Breaking a Diet Coke Addiction

I split my year between Thailand and the US, and I admit that it’s much easier to go without here in Thailand, where I never even really liked the local formula but drank it out of pure dependence. In the US, I still love the taste of the stuff, especially the fountain version, and so it is much harder to avoid — especially because when I’m stateside I bounce between staying with various family members who are all still hardcore hooked.

What I tried experimenting with last summer was not allowing myself to drink cans at home, and instead only treating myself to fountain Diet Cokes when I was out and about running errands. Therefore it felt more like a special treat that I savored every second of, and less like something I was mindlessly downing out of habit. If I’m staying in a house where I have any input over what’s in the fridge, I keep it Diet Coke-free to avoid the temptation.

While there are definitely certain locations that tempt me to spiral out of control again (hello, my mom and dad’s houses!), overall I feel incredibly free from my old aluminum shackles.
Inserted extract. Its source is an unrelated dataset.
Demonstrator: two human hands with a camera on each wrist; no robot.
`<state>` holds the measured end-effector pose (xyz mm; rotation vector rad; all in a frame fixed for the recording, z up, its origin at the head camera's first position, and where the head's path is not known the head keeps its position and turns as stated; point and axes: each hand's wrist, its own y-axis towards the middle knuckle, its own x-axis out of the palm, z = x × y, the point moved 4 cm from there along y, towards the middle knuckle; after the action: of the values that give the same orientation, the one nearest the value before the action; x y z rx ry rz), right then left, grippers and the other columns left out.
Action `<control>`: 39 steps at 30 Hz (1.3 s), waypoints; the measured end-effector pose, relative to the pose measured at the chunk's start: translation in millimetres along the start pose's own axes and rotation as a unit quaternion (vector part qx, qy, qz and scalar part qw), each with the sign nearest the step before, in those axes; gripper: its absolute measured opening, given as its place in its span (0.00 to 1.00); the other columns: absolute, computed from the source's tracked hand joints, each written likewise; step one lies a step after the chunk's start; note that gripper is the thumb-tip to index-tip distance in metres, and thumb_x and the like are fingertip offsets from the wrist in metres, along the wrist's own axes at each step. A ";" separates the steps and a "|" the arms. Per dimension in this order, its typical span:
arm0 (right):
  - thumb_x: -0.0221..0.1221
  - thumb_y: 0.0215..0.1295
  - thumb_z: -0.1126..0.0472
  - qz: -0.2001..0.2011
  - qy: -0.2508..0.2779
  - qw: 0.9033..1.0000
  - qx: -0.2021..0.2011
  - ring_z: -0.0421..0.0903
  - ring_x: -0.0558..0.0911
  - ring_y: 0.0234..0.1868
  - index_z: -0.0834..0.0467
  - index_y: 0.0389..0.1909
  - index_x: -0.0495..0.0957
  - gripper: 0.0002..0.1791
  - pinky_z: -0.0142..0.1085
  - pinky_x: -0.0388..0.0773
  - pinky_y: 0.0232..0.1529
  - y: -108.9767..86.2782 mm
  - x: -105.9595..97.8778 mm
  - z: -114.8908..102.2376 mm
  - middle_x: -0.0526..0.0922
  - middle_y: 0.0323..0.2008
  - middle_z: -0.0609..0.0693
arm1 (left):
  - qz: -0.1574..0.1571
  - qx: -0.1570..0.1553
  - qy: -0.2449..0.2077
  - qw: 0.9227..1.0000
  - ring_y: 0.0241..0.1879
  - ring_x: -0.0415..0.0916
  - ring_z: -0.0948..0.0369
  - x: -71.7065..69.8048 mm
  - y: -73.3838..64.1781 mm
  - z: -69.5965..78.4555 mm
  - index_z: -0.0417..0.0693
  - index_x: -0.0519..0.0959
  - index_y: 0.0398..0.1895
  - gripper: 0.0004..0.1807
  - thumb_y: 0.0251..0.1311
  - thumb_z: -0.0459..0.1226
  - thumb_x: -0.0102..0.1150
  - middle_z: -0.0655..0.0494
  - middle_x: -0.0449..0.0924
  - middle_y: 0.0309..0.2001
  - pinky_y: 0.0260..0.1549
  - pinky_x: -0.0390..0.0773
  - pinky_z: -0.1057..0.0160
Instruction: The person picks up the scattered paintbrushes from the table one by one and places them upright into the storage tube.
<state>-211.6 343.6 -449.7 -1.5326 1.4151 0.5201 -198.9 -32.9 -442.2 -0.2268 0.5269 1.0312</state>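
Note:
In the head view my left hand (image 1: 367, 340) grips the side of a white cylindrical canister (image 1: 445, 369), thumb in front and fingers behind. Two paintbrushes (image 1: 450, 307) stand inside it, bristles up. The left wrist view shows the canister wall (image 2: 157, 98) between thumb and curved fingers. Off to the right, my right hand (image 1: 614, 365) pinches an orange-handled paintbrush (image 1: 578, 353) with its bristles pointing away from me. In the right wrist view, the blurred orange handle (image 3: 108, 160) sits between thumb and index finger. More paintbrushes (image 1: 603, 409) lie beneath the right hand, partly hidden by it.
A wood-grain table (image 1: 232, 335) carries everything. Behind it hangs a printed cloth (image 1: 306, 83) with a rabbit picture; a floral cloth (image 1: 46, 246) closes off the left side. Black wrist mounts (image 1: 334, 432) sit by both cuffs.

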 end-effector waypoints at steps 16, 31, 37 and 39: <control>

It kind of grosses me out now to think that in the past I would drink Diet Coke out of a plastic bottle, or even, heaven forbid, the occasional fountain Diet Pepsi at a restaurant — thing I literally don’t even like — just because I was so hooked.

Breaking a Diet Coke Addiction

It feel so good to go to a four day festival where there’s no diet version of Coke and not lose my shit. It feels so nice to stay at a resort that stocks Pepsi (gross) and not freak the flip out. It feels very freeing to no longer wake up in the morning, bug out that the fridge is empty, and disrupt my day by sprinting to the closest minimart to stock up before my dang morning can start.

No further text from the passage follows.